Equivalent impedance model at recursive least squares algorithm identification PCC, the ginseng of estimation parallel connection RLC models are utilized in step S3 Number.Harmonic component I and U are respectively outputting and inputting for model, and transmission function is:
It will be represented by after above formula discretization
U (k)=- a1u(k-1)-a2u(k-2)+b0i(k)+b1i(k-1)+b2i(k-2)
Wherein x=[a1,a2,b0,b1,b2] be system parameter.
The sample size of island state and grid-connected state is impartial in training sample set T in step S4.
By data set T in step S5, training logistic regression classifier, that is, seeking optimal classification interface can be by all data It is divided into two classes, corresponds to island state and and net state respectively;Anticipation function therein, i.e. logical function are expressed as:
Grader exports:
Wherein w=[w1,w2,w3,w4,w5];Input of the parameter that identification system is calculated as anticipation function, is expressed as X=[a1,a2,b0,b1,b2], the mathematical description of classification interface is w0+wTX=0.We make Z=w0+wTX is exported according to grader It understands, as Z >=0, y=1 is calculated, represents the state of isolated island event;As Z < 0, y=0 is can be calculated, represents non-orphan The state of island event.

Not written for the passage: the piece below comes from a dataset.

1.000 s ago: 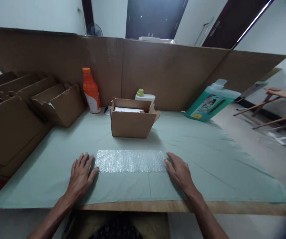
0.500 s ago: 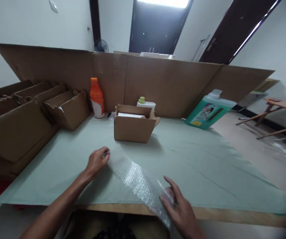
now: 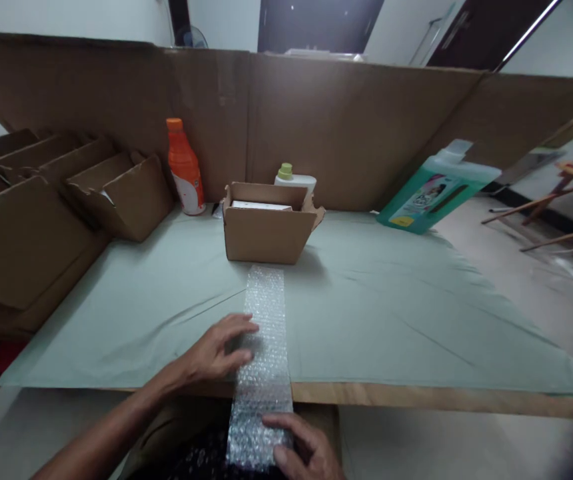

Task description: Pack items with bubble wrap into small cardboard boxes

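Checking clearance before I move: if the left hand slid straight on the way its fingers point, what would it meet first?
The left hand points rightward across the clear bubble-wrap strip, already under its fingertips. Past the strip, only bare pale green table cloth seems to lie in that line.

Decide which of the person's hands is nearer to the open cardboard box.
Left. The left hand presses the bubble wrap short of the cardboard box; the right hand grips the wrap's end past the table edge.
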### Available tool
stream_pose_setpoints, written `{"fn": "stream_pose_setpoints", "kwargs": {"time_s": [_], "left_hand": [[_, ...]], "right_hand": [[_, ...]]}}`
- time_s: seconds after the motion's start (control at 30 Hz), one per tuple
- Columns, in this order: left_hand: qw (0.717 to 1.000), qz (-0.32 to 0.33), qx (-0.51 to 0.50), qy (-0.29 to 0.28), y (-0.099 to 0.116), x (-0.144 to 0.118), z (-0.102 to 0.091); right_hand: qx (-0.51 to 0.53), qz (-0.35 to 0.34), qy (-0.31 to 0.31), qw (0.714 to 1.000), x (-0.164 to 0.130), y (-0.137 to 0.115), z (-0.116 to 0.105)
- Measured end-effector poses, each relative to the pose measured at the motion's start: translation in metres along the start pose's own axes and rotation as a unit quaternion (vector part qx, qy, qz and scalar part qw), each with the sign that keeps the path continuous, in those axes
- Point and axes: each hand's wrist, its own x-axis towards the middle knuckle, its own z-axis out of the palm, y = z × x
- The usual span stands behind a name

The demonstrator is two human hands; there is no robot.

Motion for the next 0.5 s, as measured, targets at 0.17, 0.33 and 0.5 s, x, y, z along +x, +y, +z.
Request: {"fn": "stream_pose_setpoints", "kwargs": {"time_s": [0.17,0.33,0.5], "left_hand": [[0.983,-0.113,-0.142,-0.006,0.013,-0.050,0.025],[0.970,-0.217,-0.002,0.106,0.007,-0.007,0.048],[0.970,-0.211,0.055,0.108,0.000,0.002,0.048]], "right_hand": [[0.247,0.030,0.012,0.968,0.037,-0.037,-0.004],[0.214,-0.023,0.055,0.975,0.058,-0.039,-0.014],[-0.178,-0.245,0.129,0.944,0.050,-0.022,-0.029]]}}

Further, the parameter w of logistic regression classifier is obtained0And w, it then carries out system online to PCC terminal impedances and distinguishes Know, obtain the identification result of systematic parameter.Feature figureofmerit is had this parameter as, and is the input of logistic regression classifier, into The solution and decision-making of row isolated island detection.
Further, when grader output is y=1, to prevent erroneous judgement, it is necessary to continue the regular hour, as y=1 and hold Continuous time T is more than time threshold TdWhen, just think that isolated island event occurs in distributed generation system, send isolated island signal, take one Fixed safeguard measure.
The present invention has the advantages that compared with prior art:Quickly, isolated island event is accurately and reliably detected, is had Effect ground avoids passive means there are the defects of blind area, while certain disturbing signal need not be injected in power grid, raising electricity generation system Output electric energy quality, avoid causing harmonic pollution.
Description of the drawings
Fig. 1 is the distributed generation system inverse control system and isolated island detecting device according to one embodiment of the invention.Fig. 2 It is that System Discrimination according to one embodiment of the invention and logistic regression classifier establish process.
Fig. 3 is the isolated island detection solution procedure according to one embodiment of the invention.
Fig. 4 is that the testing result of foundation one embodiment of the invention is shown.
Specific embodiment
Below to a kind of island detection method based on System Discrimination provided by the present invention, in conjunction with the accompanying drawings and embodiments in detail It describes in detail bright.
The present invention mainly applies to distributed generation system, and wherein DC source is connected to the grid by inversion system, and to originally Ground load provides electric energy.The electric current of inversion system, voltage control are carried out using digitial controller.
A kind of island detection method based on System Discrimination of the present invention, comprises the following steps:
S1. the voltage signal and defeated at the electricity generation system of distributed generation system and the point of common coupling PCC of power grid is obtained Go out current signal;
S2. by bandstop filter, the fundamental wave of the voltage signal of acquisition and current signal is removed, obtain voltage signal and The harmonic component U and I of current signal;
S3. black box is regarded as in the part at PCC ends, which includes local load and network system, in step S2 Voltage harmonic component U and current harmonics component I outputting and inputting as black box, inside least-squares algorithm estimation black box Parameter namely PCC terminal impedances parameter;
S4. system is obtained in island operation state and the PCC terminal impedance parameters of grid-connected state, generation training dataset T;
S5. training dataset T generates logistic regression classifier, and passes through training, improves the accuracy rate of grader;
S6. by trained grader, online isolated island detection is carried out.The PCC terminal impedance parameters obtained in real time are inputted, are used Logistic regression classifier judges isolated island.For the electricity generation system of selected target, if output y=1, judges that system enters isolated island Operating status;If y=0, judge that system enters grid-connected state.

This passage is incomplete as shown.